Inclusion criteria for participation:

  1. Patients who have a diagnosis of VWD with type 2 (2A, 2B, 2M, 2N) OR type 3; OR

  2. Patients who have a diagnosis of VWD type 1 with VWF activity: Ag and/or RCo <30 IU/dL; OR

  3. Patients (25% of study enrollment in each participating center) who have a diagnosis of VWD type 1 with VWF activity: Ag and/or RCo ≥30 IU/dL and <50IU/dl, AND BAT positive or abnormal BS is ≥4 in adult males, ≥6 in adult females and ≥3 in children [8];

  4. Patients who have received factor concentrate, desmopressin (1-deamino-8-D-arginine vasopressin, abbreviated DDAVP) or hormones or antifibrinolytics for treatment of bleeding in the last 12 months; OR Patients who need treatment, i.e. planned surgical procedure, in the next 12 months;

  5. Patients whose VWD hematologic care directed by the VWD participating data collection centers to ensure that data collection centers can collect participant data through the study period;

  6. Patients were cared at the recruiting data collection centers at least one year prior to enrollment to this study to ensure that the clinician at the centers have provided care for the participant;

  7. Patients who are 12 years of age and older;

  8. Patients who speak or read English or Spanish;

  9. Patients who provide written informed consent/assent.

 

Exclusion criteria:

  1. Patients judged to be cognitively impaired as determined by the clinician;

  2. Patients judged to be having inhibitors or thromboembolic disease as determined by the clinician;

  3. Patients  who are using any immunosuppressive therapy or anti-platelet therapy at the enrollment time;

  4. Patients with an additional bleeding disorder;

  5. Participation in any interventional clinical trials in the past 6 months.

 
 

Sickle Cell Disease

Costs and Impact of Disease in People with Sickle Cell Disease: A Pilot Study

Specific Aims/Objectives:

  1. To develop and implement a standardized data collection tool to collect patient reported quality of life (QoL), pain, psychosocial, and disease impact in persons with sickle cell disease (SCD).

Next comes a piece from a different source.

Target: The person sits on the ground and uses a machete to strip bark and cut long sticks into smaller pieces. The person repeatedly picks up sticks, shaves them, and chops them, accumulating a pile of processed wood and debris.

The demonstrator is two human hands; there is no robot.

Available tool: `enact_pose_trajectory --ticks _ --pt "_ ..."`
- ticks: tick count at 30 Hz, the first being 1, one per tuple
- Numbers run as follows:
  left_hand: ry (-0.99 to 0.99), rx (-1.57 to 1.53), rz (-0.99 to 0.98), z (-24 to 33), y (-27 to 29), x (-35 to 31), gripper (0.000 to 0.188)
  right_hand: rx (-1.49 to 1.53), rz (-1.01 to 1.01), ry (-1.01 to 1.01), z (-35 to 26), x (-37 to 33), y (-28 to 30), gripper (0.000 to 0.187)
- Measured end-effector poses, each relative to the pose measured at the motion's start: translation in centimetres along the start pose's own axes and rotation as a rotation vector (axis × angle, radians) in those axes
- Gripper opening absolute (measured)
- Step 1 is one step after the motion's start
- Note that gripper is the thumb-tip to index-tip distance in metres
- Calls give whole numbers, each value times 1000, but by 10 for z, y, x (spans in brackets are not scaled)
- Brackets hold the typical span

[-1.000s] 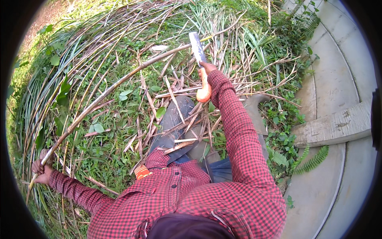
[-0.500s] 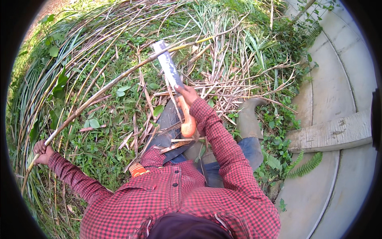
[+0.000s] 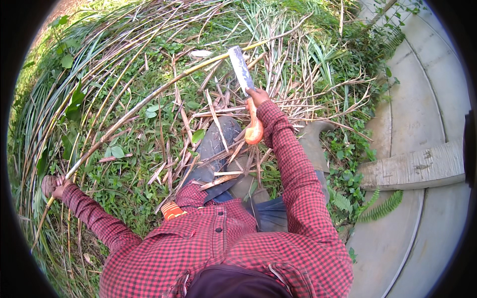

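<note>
At the far left my left hand [image 3: 55, 186] is closed round a long thin stalk [image 3: 144, 102], brown to yellow, that slants up across the grass to the upper middle. My right hand [image 3: 257, 96] grips the orange wooden handle [image 3: 254, 126] of a machete. Its broad pale blade [image 3: 240, 68], streaked with dark patches, points up and slightly left. Near the tip, the blade overlaps the stalk; whether the two touch I cannot tell. Dry brown strips [image 3: 218, 131] lie around and over my outstretched leg, below the machete.
Long green and brown stalks [image 3: 54, 94] are heaped along the left. Cut dry pieces [image 3: 283, 99] lie scattered at upper middle. A concrete wall [image 3: 402, 228] with a pale wooden beam [image 3: 412, 166] stands at right. My boot [image 3: 311, 141] rests near ferns [image 3: 381, 206].
The machete in my right hand has moved right and up, its blade now further along the stalk. My left hand, still round the stalk, has shifted slightly.
</note>
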State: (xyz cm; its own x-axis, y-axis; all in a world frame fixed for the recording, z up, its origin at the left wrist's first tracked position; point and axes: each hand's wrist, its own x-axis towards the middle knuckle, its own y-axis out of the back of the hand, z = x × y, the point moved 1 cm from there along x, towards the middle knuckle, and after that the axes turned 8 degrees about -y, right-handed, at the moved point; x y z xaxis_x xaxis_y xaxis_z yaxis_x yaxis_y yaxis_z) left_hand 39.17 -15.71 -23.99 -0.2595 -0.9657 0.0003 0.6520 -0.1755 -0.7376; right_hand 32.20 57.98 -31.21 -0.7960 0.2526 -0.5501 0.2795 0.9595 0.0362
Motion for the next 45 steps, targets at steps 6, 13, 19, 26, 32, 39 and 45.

  2. To develop and implement a standardized data collection tool to collect clinical data from chart review in persons with SCD.

  3. To evaluate the quality of life, pain, psychosocial, and disease impact, and health costs from persons with SCD receiving care from two pilot sickle cell treatment centers.

Inclusion criteria:

  1. Age 2 years or older;

  2. Persons with a diagnosis of SCD;

  3. Persons who have received their SCD care at a SCD treatment center at least one year prior to the enrollment to ensure SCD treatment centers can collect the participants' data through the study period;

  4. Persons who speak either English or Spanish;

  5. Persons who provide written informed consent.

 

Exclusion Criteria:

  1. Persons judged to be cognitively impaired as determined by the clinician;

  2. Persons who have any additional blood disorder.